> [Data shown]:
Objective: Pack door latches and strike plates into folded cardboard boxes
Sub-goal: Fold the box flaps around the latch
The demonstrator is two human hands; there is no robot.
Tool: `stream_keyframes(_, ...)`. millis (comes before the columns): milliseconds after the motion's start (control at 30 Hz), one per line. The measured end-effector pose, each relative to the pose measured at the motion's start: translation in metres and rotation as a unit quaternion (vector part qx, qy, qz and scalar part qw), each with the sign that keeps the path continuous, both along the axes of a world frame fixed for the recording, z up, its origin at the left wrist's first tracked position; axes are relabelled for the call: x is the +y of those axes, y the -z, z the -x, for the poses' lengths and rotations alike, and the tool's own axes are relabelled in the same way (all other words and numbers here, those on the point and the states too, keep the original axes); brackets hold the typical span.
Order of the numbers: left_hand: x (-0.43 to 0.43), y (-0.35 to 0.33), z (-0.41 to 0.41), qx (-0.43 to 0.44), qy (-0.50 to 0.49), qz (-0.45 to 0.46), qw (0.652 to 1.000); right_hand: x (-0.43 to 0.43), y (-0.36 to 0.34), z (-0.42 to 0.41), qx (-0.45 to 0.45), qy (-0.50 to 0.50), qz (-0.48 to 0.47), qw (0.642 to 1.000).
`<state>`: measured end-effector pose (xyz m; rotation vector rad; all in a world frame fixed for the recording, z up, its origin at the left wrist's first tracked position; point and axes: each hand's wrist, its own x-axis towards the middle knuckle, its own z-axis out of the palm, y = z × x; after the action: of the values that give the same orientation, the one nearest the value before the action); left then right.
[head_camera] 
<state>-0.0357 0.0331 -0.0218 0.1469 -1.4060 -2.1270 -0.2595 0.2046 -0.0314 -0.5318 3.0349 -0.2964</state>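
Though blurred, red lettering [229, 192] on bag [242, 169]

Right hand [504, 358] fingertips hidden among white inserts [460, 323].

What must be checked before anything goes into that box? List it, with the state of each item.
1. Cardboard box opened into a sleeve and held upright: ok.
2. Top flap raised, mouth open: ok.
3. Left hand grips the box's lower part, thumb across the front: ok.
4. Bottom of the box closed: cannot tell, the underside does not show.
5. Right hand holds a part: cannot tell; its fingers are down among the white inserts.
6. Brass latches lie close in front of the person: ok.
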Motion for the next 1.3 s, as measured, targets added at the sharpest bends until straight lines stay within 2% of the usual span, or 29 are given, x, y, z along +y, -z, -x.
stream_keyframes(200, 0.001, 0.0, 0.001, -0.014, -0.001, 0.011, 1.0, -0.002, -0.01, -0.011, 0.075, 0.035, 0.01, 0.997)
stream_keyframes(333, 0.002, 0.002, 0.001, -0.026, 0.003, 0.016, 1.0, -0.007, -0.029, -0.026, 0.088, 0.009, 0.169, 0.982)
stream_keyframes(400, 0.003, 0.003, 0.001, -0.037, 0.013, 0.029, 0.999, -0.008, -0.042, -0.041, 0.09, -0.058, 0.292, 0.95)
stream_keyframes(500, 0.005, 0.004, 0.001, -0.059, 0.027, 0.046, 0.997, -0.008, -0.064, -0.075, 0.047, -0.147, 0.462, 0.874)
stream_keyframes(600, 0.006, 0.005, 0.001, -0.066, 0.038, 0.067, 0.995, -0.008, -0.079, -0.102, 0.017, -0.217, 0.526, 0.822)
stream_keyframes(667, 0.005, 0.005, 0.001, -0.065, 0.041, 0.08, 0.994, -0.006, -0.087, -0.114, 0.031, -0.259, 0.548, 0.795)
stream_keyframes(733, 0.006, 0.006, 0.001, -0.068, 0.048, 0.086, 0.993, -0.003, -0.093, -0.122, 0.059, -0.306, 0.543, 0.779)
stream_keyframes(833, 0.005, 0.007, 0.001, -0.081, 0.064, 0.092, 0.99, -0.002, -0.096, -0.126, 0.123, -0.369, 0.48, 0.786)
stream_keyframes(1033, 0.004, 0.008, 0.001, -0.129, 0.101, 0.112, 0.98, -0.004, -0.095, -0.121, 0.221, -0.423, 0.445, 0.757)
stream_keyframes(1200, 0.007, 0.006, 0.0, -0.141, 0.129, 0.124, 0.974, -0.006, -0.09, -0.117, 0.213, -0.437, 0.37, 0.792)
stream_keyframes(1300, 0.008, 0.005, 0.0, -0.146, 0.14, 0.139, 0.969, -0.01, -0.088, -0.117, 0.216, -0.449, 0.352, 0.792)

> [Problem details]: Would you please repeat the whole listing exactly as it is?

> [Expected output]:
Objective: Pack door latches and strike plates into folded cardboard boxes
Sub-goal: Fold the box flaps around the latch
The demonstrator is two human hands; there is no robot.
Tool: `stream_keyframes(_, ...)`. millis (comes before the columns): milliseconds after the motion's start (control at 30 Hz), one per line. The measured end-effector pose, each relative to the pose measured at the motion's start: translation in metres and rotation as a unit quaternion (vector part qx, qy, qz and scalar part qw), each with the sign that keeps the path continuous, both along the axes of a world frame fixed for the recording, z up, its origin at the left wrist's first tracked position; axes are relabelled for the call: x is the +y of those axes, y the -z, z the -x, for the poses' lengths and rotations alike, and the tool's own axes are relabelled in the same way (all other words and numbers here, those on the point and the states too, keep the original axes); brackets hold the typical span.
Order of the numbers: left_hand: x (-0.43 to 0.43), y (-0.35 to 0.33), z (-0.41 to 0.41), qx (-0.43 to 0.44), qy (-0.50 to 0.49), qz (-0.45 to 0.46), qw (0.652 to 1.000); right_hand: x (-0.43 to 0.43), y (-0.36 to 0.34), z (-0.42 to 0.41), qx (-0.45 to 0.45), qy (-0.50 to 0.50), qz (-0.48 to 0.47), qw (0.642 to 1.000).
`<state>`: measured end-effector pose (xyz m; rotation vector rad; all in a world frame fixed for the recording, z up, its origin at the left wrist's first tracked position; point and axes: each hand's wrist, its own x-axis towards the middle knuckle, its own z-axis out of the palm, y = z × x; after the action: of the values that give the same orientation, the one nearest the value before the action); left then right.
[head_camera] 
<state>-0.0357 0.0331 -0.0218 0.1469 -1.4060 -2.1270 -0.2595 0.2046 -0.0314 -0.5318 3.0349 -0.2964</state>
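Though blurred, red lettering [229, 192] on bag [242, 169]

Right hand [504, 358] fingertips hidden among white inserts [460, 323].

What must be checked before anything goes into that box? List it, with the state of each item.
1. Cardboard box opened into a sleeve and held upright: ok.
2. Top flap raised, mouth open: ok.
3. Left hand grips the box's lower part, thumb across the front: ok.
4. Bottom of the box closed: cannot tell, the underside does not show.
5. Right hand holds a part: cannot tell; its fingers are down among the white inserts.
6. Brass latches lie close in front of the person: ok.
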Motion for the next 1.3 s, as measured, targets added at the sharpest bends until straight lines stay within 2% of the usual span, or 29 are given, x, y, z along +y, -z, -x.
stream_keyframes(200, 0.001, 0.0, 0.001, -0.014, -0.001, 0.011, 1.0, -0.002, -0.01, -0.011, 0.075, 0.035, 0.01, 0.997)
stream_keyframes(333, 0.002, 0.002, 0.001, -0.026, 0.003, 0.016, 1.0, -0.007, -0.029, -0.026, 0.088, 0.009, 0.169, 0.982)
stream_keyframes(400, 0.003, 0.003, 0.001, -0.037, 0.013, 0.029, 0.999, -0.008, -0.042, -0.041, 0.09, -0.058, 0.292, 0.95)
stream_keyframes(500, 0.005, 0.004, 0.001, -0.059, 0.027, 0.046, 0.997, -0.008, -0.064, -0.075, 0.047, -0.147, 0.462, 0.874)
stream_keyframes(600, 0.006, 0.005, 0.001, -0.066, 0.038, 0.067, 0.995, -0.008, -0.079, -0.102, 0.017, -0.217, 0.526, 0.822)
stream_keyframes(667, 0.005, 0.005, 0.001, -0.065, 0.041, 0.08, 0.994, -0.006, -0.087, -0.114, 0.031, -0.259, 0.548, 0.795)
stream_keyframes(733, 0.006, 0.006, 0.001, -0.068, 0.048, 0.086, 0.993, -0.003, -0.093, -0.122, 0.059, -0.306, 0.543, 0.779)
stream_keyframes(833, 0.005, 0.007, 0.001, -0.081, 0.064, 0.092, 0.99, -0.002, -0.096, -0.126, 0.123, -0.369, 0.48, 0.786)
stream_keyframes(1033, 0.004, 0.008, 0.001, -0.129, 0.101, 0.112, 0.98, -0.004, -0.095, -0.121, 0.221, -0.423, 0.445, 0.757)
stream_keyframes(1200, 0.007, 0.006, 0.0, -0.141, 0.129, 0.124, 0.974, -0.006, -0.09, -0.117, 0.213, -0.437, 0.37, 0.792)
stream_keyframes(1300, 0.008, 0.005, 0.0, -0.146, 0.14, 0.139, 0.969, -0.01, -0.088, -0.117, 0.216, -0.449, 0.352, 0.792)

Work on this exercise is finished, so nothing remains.